Other liberals also racked up big God beliefs. 96% of mainline Protestants, 81-90% of liberal Jews, 77% of Buddhists, and 92% of Hindus affirmed a belief in God/universal spirit.
Of course, this part of the survey also shows the flaws inherent in such enterprises. With no definition of God, and the profoundly broad and fuzzy concept of “universal spirit” included, this data becomes so diluted that its usefulness for some groups can be questioned. The Buddhists are a good example: Buddhism does not have any traditional doctrines that correspond well to “God” or “universal spirit” as the Pew researchers seem to have intended, yet they managed to get 77% of Buddhists to affirm such beliefs anyway. Worse yet, the Pew survey discovered that 22% of atheists believe in God, as well as a majority (55%) of agnostics! Surely this should send a red flag about relying too strongly on this part of the survey.

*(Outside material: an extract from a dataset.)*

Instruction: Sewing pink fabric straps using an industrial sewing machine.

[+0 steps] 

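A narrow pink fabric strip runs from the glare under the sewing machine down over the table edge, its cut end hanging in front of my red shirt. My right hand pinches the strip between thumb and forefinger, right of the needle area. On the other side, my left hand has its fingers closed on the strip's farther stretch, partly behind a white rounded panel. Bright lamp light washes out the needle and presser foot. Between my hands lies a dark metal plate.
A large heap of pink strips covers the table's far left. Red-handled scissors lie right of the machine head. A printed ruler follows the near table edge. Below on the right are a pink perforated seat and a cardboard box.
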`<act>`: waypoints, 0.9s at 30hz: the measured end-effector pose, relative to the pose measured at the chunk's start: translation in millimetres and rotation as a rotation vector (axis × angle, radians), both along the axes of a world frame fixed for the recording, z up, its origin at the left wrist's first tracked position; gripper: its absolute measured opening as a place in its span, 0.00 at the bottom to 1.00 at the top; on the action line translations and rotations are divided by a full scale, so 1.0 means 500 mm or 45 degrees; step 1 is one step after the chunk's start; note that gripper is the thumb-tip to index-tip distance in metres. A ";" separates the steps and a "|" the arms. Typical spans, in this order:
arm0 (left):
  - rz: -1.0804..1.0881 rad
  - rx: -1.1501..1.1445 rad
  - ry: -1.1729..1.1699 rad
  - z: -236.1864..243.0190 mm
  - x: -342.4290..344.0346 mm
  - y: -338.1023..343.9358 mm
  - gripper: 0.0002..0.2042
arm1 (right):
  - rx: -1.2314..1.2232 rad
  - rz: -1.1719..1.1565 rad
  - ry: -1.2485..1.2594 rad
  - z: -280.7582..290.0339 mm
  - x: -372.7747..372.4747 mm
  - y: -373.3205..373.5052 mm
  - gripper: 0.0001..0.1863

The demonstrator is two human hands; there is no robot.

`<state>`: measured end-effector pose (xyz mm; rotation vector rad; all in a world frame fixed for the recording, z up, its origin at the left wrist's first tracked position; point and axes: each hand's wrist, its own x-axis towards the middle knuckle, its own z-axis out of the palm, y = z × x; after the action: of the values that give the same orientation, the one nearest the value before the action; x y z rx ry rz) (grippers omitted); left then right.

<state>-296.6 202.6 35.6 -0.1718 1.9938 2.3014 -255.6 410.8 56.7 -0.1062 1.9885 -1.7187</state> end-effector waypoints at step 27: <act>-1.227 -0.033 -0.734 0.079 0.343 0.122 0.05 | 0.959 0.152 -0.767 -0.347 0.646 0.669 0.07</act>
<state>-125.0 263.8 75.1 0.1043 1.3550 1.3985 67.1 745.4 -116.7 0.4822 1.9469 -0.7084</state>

The problem arises when trying to use uniform questions to survey a gigantic and extremely diverse sample of people. Often, generic questions can usefully get at some data related to such a population–the questions discussed earlier on this blog are good examples. But the mechanism breaks down at points, such as when trying to apply ideas derived from a specific religion–in this case, Christianity, the core model for the Pew researchers–to other religions that explicitly take a different approach. God is not an important concern to Buddhists, and universal spirit could mean things like Buddha-nature, Amitabha Buddha, Dharmakaya, or even sunyata in some contexts–concepts that are utterly different from the usual Western notion of God and should not be put into the same category. Where this data is most reliable, then, is when looking at how groups close to the Pew researchers’ ideas answered–Christians, Jews, Muslims–and it quickly gets weaker and less reliable as we move away from these (large and important) populations.